Technical writing

Federal Regulatory Data Hub change alerts: near-real-time OFAC sanctions, SAM debarments, and enforcement action webhooks

· 10 min read· AI Analytics
Regulatory dataComplianceInfrastructureCloudflare

A compliance team screening counterparties against the OFAC SDN list needs more than an API they can query. They need to know within minutes when a counterparty gets added. A defense contractor doing daily SAM debarment checks is missing the point: the question is not whether the entity is debarred today, but whether it became debarred since the last check.
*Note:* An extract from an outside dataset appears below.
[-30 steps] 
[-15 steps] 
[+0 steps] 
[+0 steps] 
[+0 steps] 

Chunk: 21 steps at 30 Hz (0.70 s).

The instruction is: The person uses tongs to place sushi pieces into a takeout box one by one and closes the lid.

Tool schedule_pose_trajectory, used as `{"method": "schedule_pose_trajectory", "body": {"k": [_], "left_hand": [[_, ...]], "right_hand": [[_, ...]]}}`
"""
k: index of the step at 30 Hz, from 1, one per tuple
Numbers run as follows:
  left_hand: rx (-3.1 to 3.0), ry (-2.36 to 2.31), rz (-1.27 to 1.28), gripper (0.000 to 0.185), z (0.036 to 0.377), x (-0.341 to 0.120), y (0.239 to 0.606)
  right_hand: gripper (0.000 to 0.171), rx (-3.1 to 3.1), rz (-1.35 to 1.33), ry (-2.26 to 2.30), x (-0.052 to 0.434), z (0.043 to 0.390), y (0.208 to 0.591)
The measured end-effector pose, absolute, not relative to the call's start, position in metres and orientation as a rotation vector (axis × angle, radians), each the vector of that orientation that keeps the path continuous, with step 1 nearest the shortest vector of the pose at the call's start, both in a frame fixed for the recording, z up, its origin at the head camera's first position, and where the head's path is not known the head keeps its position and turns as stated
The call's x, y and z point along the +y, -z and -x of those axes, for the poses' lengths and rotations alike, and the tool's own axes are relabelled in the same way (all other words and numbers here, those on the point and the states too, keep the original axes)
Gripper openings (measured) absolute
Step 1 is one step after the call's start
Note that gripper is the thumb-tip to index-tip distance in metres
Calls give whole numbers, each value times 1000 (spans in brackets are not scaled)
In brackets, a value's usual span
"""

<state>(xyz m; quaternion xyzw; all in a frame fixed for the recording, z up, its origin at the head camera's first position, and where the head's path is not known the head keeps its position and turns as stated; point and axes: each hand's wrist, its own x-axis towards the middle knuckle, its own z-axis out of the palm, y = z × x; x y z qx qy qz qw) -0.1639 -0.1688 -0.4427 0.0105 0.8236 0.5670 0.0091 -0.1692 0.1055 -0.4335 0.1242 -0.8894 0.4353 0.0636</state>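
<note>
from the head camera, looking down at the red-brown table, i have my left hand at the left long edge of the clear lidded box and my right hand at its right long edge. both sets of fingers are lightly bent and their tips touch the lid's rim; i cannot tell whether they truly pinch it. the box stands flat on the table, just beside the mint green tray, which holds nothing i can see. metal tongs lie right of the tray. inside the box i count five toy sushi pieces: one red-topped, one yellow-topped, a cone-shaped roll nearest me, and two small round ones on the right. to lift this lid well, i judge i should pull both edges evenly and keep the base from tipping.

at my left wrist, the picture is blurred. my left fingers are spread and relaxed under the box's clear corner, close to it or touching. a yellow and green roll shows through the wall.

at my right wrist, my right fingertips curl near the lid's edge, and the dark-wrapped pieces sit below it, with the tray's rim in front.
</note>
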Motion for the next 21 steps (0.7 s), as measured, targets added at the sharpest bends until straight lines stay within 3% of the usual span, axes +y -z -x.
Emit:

Building the Federal Regulatory Data Hub as a static query layer was the first step; building the change-detection and alerting layer on top of it is what makes it operationally useful.

This post covers how we detect changes across 208 federal datasets with different publication cadences, how we classify those changes into actionable event types, and how webhook delivery reaches subscribers with at-least-once semantics and sub-15-minute detection windows for the highest-priority lists.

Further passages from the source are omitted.